Many constituencies will be contested by other, smaller parties. Parties that won no representatives at Westminster in 2005 but have seats in the devolved assemblies or European Parliament include the Alliance Party of Northern Ireland, the Progressive Unionist Party of Northern Ireland, the British National Party, the United Kingdom Independence Party (UKIP), and the Green parties in the UK: the Green Party of England and Wales, the Scottish Green Party, and the Green Party in Northern Ireland. In 2009, Nigel Farage announced his intention to resign as UKIP leader to focus his attention on becoming a Member of Parliament. Farage was replaced by Lord Pearson of Rannoch, elected by party members, whose stated intention would be for the electoral support of UKIP to force a hung parliament. The Green Party of England and Wales has voted to have a position of leader for the first time; the first leadership election was won by Caroline Lucas, Prospective Parliamentary Candidate to contest the constituency of Brighton Pavilion.

In addition to a wide number of smaller parties which currently have no parliamentary representation, a new loose coalition will contest a general election for the first time.

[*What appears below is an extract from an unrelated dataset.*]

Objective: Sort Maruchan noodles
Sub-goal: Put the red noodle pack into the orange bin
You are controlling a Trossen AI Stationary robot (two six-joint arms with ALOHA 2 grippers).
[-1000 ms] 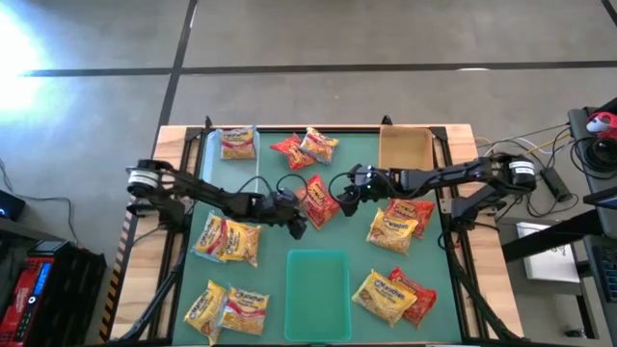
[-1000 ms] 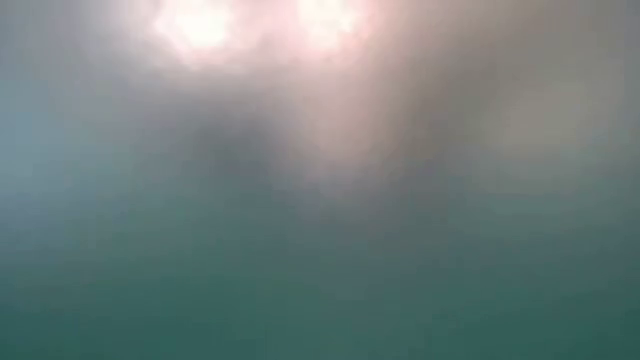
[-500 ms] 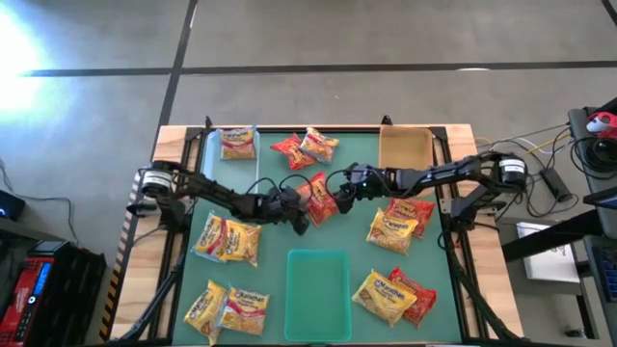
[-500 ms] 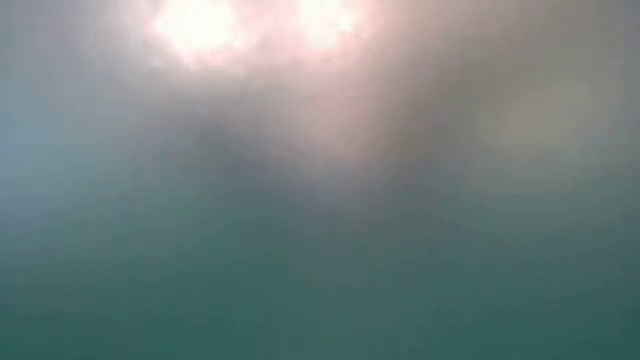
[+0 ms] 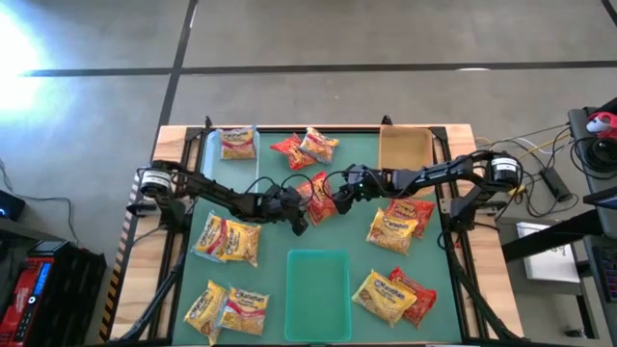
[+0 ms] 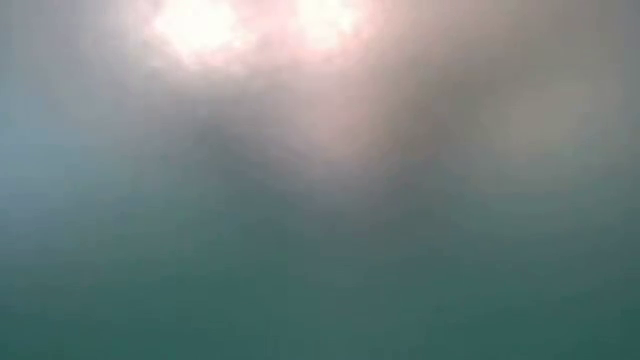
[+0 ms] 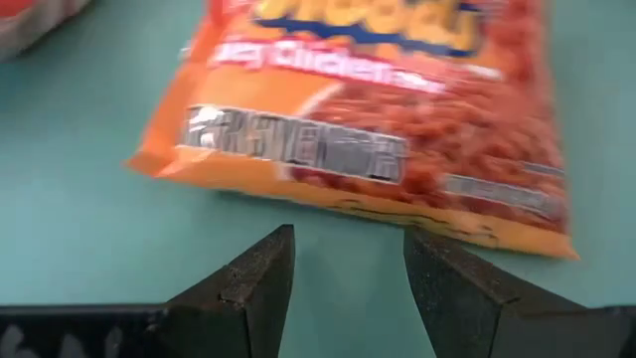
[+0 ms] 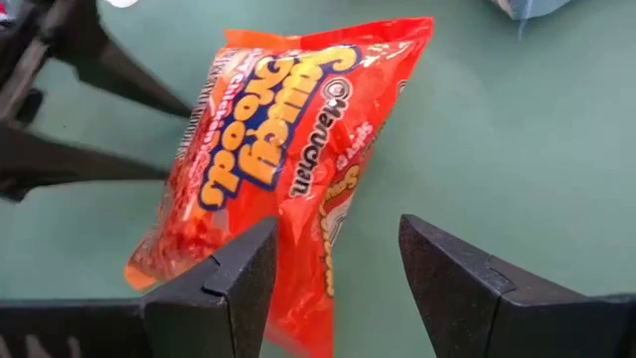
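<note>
Red-orange crinkly plastic marks the packet (image 5: 321,198) at issue: it lies near the middle of the green table (image 5: 280,241), a little toward the far side, between the two claws. Seen from above, its long axis runs roughly near-to-far with a slight tilt.

The left claw (image 5: 295,214) sits just to the packet's left and a little nearer. Its fingers (image 7: 260,280) stand apart with green surface between them, and the packet's edge lies just ahead of the gap, not yet inside it.

The right claw (image 5: 339,193) is at the packet's right edge. Its fingers (image 8: 237,276) are also apart, and in the right wrist view the packet's end reaches down between them. No clamp is evident on either side.

Judgement: the right arm is the better placed; closing would catch the packet's end, while the left would first need to advance.

Other packets lie scattered around; a tan tray (image 5: 405,147) and a green tray (image 5: 318,280) stand apart.
</note>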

The Trade Union and Socialist Coalition (TUSC), is a grouping of left-wing parties that participated in the 2009 European Parliament elections under the name of No2EU; members include the Socialist Workers Party, the Socialist Party, the Socialist Alliance, Socialist Resistance, and is supported by some members of UNISON, the National Union of Teachers, the University and College Union, the National Union of Rail, Maritime and Transport Workers, and the Public and Commercial Services Union. Several members of these unions have agreed to run as candidates under the TUSC banner. However, some former members of NO2EU, such as the Liberal Party[citation needed] and the Communist Party of Britain, have chosen not to participate in the TUSC campaign. The coalition will not run candidates against left-wing Labour or Respect candidates.